Uma possibilidade de estabelecer uma dinâmica de atuação docente em sala de aula, segundo a perspectiva dialógica e problematizadora de Freire, é estruturada em Delizoicov (2008,1991) e Delizoicov, Angotti e Pernambuco (2002), no que se convencionou denominar três momentos pedagógicos: problematização inicial, organização do conhecimento e aplicação do conhecimento.

Portanto, inspirada nas ideias do educador Paulo Freire (1921-1997), a proposta dos “Três Momentos Pedagógicos” surgiu no contexto da apropriação dos aspectos da pedagogia freiriana nos projetos de Ensino de Ciências da década de 70.
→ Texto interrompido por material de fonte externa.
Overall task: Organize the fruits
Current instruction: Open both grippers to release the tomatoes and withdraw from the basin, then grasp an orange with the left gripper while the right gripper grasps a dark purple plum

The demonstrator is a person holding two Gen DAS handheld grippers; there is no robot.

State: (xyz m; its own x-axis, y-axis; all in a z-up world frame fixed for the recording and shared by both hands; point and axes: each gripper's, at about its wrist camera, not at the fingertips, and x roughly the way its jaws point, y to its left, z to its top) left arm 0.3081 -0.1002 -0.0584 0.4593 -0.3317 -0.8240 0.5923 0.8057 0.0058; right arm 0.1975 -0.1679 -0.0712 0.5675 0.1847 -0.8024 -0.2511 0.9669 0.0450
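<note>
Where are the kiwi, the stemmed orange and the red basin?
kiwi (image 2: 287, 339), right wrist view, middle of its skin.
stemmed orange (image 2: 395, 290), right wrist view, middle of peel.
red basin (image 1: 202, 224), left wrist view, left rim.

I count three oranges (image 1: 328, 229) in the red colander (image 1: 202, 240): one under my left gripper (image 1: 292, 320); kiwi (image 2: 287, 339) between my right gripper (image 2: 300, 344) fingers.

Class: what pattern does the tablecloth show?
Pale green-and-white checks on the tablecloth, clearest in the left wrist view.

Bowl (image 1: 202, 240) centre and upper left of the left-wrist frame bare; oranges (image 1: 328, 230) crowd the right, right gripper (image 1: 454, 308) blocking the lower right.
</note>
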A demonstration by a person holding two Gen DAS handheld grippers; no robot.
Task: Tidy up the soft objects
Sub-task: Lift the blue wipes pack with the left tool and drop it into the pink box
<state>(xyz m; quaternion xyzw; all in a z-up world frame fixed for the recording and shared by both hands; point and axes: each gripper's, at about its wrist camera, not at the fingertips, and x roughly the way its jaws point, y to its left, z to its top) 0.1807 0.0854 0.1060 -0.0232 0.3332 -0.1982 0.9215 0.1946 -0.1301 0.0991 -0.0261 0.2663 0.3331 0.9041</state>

A partir da reflexão de um grupo de pesquisadores do Instituto de Física da Universidade de São Paulo, sua primeira aplicação ocorreu em um projeto de ensino de ciências para as 5 e 6séries do ensino fundamental na Guiné-Bissau. Posteriormente, também foi aplicado no Rio Grande do Norte e em São Paulo. (MUENCHEN E DELIZOICOV, 2010).

Esses momentos, apesar de distintos, não devem ser interpretados como uma sequência rígida de etapas estanques, mas como constituintes de uma dinâmica de trabalho pautada pela articulação dialética estabelecida por eles, como veremos na próxima seção.